The studies provide a platform for thinking critically about AI in software development, enabling more constructive discussions, even as we fumble our collective way toward understanding how to use it meaningfully.
The GitHub self-assessment
The often-cited 56% speedup stems from a 2023 collaboration among Microsoft Research, GitHub, and MIT. The number emerged from a lab test in which developers were given a set of instructions and a test suite to see how quickly and successfully they could create an HTTP server in JavaScript.
In this test, the AI-assisted group completed the task in 71 minutes, compared to 161 minutes for the control group. That makes it 55.8% faster. Much of the difference came from the speed at which novice developers completed the task. Task success was comparable between the two groups.

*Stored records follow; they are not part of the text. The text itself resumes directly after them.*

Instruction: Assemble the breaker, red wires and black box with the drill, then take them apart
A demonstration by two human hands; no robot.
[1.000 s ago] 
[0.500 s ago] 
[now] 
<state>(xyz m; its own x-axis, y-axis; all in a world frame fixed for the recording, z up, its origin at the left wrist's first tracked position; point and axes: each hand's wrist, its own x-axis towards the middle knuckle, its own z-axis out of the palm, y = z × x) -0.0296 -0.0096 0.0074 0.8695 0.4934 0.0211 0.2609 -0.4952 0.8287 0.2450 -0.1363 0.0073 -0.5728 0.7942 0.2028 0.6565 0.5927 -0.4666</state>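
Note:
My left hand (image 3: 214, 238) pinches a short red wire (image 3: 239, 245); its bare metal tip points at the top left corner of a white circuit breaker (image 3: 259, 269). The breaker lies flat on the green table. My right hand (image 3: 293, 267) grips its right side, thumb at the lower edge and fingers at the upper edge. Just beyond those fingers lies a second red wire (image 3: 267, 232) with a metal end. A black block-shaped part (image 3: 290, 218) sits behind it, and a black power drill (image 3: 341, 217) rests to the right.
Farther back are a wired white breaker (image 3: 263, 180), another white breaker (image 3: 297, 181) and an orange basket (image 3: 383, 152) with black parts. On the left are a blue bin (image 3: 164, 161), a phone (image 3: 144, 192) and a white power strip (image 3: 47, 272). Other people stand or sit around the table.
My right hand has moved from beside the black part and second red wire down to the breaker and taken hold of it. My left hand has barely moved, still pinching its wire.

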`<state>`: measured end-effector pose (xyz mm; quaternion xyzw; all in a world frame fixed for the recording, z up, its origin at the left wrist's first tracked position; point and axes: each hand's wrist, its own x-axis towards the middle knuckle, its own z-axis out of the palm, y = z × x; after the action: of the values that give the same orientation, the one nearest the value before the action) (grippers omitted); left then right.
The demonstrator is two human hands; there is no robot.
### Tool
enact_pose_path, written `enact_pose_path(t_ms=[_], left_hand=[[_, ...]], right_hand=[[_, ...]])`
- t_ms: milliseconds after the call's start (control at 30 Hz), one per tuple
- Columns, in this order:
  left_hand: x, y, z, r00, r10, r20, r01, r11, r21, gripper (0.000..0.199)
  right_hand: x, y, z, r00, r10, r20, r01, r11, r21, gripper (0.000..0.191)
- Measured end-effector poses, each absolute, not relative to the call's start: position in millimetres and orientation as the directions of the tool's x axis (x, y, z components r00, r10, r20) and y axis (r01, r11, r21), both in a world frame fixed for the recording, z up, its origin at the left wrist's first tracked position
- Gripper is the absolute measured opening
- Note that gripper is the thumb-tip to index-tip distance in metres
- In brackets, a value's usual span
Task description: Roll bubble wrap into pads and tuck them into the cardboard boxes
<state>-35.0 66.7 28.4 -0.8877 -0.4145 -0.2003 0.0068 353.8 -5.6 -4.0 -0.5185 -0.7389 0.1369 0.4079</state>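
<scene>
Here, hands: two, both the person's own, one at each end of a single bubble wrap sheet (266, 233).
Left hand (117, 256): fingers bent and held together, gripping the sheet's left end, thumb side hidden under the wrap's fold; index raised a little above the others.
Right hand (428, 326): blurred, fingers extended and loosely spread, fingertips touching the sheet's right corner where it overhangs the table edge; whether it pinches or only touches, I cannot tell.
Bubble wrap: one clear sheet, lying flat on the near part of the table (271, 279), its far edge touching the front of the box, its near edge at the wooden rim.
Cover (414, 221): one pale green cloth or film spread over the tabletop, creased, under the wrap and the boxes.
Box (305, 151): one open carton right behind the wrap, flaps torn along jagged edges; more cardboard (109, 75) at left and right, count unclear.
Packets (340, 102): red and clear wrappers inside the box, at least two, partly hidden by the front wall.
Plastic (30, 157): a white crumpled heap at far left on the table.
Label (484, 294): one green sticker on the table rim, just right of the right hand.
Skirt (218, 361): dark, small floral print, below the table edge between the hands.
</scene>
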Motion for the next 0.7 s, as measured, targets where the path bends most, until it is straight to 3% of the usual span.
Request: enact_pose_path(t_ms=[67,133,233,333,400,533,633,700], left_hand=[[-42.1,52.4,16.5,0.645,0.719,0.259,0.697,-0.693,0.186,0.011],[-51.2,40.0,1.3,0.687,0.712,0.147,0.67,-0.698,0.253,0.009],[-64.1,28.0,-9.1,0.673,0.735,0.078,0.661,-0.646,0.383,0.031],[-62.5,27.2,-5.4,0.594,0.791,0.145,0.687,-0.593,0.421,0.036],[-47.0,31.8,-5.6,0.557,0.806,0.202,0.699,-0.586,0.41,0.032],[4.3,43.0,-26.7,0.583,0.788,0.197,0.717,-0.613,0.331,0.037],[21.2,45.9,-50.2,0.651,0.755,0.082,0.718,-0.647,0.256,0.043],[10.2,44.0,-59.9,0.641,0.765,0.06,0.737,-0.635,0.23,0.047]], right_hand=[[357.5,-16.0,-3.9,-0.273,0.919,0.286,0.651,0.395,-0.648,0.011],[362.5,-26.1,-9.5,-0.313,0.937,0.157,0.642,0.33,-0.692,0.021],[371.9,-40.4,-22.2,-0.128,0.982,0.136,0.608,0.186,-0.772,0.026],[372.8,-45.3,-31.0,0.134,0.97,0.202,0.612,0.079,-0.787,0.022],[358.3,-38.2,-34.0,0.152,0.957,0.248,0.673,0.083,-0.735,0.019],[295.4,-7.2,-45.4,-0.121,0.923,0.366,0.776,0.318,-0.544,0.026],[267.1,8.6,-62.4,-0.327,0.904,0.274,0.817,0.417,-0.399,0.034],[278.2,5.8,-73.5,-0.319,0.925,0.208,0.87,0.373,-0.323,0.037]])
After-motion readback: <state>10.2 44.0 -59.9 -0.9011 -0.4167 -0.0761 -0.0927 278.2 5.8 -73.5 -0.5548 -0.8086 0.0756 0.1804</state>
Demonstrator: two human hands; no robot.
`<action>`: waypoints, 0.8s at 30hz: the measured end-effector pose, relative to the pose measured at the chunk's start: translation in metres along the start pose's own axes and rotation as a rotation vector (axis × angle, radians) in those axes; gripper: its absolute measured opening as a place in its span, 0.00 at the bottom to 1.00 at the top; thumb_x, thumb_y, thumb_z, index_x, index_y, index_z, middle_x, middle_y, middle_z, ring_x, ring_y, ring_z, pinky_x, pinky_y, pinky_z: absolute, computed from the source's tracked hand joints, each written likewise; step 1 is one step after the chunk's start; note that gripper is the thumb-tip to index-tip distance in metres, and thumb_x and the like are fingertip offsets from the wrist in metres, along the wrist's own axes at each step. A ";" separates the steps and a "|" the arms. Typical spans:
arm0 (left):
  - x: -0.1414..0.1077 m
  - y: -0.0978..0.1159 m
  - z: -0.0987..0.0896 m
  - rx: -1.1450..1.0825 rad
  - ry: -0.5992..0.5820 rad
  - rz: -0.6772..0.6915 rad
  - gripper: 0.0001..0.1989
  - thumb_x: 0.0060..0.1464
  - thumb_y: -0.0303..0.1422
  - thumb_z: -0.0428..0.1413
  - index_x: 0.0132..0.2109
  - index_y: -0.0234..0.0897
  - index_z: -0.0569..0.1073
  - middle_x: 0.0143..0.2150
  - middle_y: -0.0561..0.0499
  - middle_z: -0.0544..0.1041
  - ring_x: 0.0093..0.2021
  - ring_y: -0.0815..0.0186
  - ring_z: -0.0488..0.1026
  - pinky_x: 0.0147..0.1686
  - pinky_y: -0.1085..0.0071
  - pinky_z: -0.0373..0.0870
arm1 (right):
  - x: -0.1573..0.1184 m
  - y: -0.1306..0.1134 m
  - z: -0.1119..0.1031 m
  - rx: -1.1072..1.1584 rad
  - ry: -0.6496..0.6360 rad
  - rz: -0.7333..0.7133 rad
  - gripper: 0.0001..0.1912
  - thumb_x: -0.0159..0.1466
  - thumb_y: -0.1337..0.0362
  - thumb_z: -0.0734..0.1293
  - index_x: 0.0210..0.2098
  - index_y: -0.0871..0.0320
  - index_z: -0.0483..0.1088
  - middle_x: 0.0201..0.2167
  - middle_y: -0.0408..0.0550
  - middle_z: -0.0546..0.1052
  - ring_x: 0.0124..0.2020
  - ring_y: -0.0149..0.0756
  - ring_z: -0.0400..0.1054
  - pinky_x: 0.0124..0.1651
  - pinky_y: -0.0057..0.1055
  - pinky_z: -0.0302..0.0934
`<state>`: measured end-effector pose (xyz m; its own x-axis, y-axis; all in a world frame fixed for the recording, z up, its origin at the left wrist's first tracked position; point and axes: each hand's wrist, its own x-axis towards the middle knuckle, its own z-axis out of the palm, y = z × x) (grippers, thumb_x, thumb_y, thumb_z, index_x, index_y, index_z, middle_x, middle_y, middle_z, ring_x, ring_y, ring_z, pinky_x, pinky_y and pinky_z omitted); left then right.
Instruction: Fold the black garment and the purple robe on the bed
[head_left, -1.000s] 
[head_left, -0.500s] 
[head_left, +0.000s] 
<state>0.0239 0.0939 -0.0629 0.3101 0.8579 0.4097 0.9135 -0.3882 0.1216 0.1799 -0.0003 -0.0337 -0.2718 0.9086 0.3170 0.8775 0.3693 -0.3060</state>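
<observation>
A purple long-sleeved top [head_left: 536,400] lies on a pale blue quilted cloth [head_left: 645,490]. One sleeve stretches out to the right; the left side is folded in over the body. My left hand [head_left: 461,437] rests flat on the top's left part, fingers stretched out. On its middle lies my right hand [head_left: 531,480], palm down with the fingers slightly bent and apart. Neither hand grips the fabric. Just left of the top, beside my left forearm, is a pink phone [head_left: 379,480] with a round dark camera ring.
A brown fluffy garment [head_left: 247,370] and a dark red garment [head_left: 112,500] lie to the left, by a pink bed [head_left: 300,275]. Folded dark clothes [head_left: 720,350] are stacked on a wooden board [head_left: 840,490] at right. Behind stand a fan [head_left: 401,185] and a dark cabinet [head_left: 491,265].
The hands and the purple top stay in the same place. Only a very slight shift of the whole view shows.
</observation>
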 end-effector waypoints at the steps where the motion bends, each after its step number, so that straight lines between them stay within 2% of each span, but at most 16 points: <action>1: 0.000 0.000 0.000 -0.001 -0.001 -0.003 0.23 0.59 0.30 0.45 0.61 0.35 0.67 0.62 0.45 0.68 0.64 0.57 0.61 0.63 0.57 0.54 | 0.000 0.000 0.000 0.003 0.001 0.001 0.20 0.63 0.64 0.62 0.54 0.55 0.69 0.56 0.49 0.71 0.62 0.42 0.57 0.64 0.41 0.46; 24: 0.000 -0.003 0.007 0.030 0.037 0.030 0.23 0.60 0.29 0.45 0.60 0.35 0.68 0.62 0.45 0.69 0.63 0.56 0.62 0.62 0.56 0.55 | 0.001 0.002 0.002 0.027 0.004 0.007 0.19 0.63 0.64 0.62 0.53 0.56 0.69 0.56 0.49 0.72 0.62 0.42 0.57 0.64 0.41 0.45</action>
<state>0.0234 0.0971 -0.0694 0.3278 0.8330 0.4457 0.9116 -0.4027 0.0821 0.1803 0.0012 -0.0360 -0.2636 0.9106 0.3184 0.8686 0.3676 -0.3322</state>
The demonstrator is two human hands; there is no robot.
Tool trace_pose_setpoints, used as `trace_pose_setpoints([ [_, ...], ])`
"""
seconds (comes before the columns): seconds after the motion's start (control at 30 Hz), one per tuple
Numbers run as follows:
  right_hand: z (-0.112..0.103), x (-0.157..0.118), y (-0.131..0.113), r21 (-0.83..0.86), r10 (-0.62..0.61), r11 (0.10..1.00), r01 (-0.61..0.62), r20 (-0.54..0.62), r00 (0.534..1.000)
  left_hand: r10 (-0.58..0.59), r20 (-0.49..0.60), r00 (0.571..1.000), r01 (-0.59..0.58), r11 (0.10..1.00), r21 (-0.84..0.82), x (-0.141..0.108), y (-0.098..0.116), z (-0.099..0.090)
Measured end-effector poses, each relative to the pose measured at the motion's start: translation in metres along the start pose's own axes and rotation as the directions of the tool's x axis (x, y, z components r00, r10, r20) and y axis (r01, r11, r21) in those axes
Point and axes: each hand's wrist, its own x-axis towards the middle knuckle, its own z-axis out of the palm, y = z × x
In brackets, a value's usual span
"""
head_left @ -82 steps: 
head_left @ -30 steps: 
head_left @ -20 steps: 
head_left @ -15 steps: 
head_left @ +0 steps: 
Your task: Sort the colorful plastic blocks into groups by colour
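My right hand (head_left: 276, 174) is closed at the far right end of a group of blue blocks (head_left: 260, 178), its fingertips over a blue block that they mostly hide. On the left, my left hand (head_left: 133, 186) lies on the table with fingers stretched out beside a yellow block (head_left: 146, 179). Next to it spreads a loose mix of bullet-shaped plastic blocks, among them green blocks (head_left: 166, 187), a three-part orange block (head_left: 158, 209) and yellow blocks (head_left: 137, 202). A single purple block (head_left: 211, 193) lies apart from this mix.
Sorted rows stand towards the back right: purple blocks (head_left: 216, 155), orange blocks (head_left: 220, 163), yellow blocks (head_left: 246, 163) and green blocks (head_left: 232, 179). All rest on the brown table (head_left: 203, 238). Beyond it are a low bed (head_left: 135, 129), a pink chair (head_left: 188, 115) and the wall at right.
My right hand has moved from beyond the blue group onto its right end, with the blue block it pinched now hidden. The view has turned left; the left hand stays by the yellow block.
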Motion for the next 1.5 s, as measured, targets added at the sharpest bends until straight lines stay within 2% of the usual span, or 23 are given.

There are weaknesses in this approach. The tool vendor was involved in defining the task against which the tool would be measured. If I were sitting an exam, it would be to my advantage to set the questions. Despite this, we can generously accept that it made the coding task faster, and that the automated tests sufficiently defined task success.
We might also be generous in stating that tools have improved over the past three years. Benchmarking reports like those from METR indicate that AI has doubled the number of tasks it can handle every 7 months; other improvements are likely.
We’ve also observed the emergence of techniques that introduce work plans and task chunking, thereby improving the agent’s ability to perform larger tasks that would otherwise incur context decay.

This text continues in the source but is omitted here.